● **Task to carry out**
Show every line in the entries below where the word "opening" appears.
Extracted information below:
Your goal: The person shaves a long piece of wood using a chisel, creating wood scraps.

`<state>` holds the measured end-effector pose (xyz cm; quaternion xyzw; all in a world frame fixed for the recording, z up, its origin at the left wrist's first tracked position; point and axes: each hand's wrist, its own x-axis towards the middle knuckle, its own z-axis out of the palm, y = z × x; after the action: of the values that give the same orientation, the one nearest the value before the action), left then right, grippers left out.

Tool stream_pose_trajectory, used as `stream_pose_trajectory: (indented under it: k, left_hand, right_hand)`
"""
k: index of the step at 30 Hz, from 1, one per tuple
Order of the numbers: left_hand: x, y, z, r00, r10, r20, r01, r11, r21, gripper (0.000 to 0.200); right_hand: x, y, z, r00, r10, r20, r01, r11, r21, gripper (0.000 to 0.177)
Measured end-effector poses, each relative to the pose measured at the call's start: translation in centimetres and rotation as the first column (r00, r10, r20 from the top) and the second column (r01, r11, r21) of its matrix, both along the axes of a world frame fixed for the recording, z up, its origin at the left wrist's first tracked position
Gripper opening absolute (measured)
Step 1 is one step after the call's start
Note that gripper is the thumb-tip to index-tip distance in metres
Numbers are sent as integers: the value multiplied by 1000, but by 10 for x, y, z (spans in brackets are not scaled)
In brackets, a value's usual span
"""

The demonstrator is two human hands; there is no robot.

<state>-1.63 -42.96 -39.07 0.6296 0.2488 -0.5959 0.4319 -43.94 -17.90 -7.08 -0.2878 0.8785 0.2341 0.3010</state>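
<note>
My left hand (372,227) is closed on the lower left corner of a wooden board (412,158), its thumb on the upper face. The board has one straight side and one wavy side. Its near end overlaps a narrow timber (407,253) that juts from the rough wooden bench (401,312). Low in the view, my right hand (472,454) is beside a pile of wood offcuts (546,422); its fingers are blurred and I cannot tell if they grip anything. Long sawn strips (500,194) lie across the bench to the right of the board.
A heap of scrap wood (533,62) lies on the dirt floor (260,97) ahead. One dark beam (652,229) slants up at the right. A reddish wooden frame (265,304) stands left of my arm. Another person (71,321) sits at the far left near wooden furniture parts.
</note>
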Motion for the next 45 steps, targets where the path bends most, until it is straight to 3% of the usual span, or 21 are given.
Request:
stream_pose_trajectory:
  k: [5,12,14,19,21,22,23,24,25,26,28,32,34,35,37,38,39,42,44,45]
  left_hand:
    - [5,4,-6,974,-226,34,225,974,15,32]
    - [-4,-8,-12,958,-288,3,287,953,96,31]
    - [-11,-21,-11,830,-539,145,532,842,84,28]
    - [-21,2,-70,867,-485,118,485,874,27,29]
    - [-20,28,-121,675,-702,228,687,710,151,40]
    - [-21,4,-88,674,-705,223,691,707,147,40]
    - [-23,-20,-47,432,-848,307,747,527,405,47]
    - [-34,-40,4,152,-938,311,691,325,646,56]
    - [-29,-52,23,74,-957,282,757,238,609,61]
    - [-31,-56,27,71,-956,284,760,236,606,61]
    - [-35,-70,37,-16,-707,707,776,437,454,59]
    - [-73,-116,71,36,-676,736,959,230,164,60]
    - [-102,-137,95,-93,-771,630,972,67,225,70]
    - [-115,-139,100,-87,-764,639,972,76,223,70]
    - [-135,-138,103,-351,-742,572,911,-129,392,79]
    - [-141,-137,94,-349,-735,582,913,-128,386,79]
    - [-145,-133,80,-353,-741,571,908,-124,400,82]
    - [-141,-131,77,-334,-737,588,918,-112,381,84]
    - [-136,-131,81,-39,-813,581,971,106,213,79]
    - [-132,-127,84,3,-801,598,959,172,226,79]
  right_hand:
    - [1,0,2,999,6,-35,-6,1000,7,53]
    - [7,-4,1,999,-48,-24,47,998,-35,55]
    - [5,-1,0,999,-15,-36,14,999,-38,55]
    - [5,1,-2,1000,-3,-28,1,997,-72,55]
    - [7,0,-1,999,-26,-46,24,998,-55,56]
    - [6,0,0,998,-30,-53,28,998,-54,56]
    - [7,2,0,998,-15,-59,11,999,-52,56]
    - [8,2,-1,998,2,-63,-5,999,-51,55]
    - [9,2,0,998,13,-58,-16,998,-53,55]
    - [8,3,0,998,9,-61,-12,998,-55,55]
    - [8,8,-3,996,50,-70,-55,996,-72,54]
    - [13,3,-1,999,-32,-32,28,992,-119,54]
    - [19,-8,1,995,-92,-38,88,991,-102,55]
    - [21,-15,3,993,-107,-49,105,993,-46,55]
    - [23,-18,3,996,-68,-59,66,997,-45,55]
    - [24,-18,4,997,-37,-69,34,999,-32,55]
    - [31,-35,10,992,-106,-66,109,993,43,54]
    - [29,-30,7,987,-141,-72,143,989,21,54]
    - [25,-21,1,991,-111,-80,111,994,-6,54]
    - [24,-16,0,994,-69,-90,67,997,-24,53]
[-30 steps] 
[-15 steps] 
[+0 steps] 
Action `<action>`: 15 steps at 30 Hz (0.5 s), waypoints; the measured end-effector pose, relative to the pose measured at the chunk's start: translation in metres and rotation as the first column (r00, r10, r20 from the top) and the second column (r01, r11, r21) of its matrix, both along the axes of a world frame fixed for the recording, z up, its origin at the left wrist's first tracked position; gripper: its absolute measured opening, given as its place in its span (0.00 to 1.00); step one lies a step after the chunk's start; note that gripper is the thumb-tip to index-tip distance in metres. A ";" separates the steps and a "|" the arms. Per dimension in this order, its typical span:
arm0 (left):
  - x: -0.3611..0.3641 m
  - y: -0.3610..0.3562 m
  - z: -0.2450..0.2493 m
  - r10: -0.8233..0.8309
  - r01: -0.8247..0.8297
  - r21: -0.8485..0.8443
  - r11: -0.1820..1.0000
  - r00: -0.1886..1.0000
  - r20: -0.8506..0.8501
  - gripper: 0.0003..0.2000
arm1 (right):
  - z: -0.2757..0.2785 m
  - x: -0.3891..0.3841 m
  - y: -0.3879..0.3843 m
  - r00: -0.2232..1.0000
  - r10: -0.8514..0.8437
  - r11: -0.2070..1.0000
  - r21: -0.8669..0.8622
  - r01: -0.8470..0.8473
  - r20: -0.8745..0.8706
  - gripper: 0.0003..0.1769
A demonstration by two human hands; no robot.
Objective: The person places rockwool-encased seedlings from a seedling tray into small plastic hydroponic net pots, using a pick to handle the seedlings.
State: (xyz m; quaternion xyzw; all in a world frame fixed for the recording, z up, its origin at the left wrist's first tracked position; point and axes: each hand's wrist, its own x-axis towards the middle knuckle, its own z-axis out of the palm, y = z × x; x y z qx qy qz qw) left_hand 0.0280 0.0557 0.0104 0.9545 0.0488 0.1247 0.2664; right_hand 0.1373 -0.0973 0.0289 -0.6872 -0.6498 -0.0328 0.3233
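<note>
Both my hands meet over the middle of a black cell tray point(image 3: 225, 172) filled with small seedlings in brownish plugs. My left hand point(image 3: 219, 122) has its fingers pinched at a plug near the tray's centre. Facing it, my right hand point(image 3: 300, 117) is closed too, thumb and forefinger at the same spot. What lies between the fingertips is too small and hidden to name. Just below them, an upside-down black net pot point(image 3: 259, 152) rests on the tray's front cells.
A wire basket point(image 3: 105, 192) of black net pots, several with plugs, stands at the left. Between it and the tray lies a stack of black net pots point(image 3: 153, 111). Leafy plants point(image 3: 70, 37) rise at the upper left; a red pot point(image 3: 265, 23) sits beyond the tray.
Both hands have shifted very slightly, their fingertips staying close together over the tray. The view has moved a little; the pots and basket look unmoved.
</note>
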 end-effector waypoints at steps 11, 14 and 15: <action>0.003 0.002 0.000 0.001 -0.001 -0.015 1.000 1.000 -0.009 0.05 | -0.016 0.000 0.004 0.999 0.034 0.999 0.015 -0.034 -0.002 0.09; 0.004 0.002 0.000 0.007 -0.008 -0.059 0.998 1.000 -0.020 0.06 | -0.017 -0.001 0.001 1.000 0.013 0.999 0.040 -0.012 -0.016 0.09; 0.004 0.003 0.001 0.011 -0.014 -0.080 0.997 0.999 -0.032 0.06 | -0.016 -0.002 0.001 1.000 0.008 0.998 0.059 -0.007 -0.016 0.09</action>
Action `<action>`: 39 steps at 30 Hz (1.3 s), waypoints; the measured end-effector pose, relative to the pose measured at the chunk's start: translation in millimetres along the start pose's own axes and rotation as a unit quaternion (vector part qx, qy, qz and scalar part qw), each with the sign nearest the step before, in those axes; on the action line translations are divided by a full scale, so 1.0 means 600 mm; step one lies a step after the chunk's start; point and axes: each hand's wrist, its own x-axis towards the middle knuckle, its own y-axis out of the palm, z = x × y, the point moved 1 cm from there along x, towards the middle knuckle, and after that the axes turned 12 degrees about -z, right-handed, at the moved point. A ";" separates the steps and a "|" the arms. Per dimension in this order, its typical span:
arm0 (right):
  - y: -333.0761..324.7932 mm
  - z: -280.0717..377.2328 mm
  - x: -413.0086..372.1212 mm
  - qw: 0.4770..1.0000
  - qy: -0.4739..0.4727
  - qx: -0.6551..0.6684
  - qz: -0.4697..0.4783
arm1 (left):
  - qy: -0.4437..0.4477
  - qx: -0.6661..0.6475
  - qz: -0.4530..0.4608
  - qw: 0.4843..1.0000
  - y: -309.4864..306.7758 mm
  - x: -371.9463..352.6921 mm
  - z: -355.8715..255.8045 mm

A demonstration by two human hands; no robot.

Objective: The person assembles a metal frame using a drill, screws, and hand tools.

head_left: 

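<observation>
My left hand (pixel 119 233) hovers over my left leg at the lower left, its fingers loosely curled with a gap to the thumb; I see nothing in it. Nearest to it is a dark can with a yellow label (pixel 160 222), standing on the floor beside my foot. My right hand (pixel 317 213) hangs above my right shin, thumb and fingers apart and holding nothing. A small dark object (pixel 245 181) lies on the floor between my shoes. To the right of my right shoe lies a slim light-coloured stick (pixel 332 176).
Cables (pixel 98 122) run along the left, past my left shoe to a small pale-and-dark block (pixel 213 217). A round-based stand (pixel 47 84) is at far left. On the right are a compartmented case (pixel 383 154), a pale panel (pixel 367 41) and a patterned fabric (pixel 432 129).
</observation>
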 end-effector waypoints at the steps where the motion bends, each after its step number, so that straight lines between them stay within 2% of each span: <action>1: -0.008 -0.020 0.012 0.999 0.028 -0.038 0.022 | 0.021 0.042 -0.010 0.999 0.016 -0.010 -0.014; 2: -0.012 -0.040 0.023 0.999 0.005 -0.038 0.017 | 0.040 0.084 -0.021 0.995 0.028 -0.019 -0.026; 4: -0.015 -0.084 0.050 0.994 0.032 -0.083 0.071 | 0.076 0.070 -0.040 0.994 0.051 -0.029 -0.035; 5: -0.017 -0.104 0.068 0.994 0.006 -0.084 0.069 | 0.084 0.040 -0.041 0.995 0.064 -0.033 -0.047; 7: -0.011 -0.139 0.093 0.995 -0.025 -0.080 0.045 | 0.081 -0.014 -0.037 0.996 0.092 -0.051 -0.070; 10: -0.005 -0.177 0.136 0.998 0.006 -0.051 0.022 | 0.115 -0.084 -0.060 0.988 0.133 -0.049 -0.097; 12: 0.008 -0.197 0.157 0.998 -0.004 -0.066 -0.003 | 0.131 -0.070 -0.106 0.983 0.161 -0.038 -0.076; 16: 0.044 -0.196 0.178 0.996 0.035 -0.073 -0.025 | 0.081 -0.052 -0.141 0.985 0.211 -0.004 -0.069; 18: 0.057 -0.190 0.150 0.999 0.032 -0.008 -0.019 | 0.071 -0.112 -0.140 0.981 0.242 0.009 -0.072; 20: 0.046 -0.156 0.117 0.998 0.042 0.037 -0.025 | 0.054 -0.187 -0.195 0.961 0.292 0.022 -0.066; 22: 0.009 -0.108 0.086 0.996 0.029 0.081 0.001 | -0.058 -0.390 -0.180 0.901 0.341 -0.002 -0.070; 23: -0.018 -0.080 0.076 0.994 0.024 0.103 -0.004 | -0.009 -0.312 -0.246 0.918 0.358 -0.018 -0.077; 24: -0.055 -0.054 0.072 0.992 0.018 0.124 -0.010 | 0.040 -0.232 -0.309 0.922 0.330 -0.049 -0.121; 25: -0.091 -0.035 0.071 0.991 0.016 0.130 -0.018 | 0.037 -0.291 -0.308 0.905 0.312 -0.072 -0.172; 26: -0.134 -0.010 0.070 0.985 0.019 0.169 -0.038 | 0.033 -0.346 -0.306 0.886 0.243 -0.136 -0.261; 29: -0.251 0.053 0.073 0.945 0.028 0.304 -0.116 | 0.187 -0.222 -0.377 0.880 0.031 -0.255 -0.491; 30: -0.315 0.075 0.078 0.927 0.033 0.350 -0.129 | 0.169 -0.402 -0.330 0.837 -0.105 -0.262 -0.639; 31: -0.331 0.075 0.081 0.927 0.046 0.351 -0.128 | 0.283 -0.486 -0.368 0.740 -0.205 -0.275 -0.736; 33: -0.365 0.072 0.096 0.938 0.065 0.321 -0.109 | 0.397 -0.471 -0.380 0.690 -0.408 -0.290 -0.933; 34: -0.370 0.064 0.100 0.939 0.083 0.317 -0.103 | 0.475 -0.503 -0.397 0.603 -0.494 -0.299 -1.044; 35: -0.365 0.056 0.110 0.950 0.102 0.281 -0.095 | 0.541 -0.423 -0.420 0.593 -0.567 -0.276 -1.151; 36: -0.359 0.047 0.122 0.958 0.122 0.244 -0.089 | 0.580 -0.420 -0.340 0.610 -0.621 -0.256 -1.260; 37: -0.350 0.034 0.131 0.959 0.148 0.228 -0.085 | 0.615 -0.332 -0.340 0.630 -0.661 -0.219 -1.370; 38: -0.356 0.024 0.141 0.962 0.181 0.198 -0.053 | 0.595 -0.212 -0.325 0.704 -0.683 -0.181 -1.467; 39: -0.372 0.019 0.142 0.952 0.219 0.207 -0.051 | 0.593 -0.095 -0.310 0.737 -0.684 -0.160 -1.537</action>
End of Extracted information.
● **Problem solution**
Gripper opening absolute (measured)
Action `<action>`: 15 steps at 30 Hz (0.5 s), waypoints; the measured end-effector pose, relative to the pose measured at the chunk's start: translation in metres and rotation as the first column (r00, r10, r20 from the top) and the second column (r01, r11, r21) of its matrix, both along the axes of a world frame fixed for the recording, z up, its origin at the left wrist's first tracked position; gripper: its absolute measured opening, given as its place in its span (0.00 to 1.00); step one lies a step after the chunk's start; note that gripper is the thumb-tip to index-tip distance in metres. A ";" separates the steps and a "|" the arms. Per dimension in this order, its typical span:

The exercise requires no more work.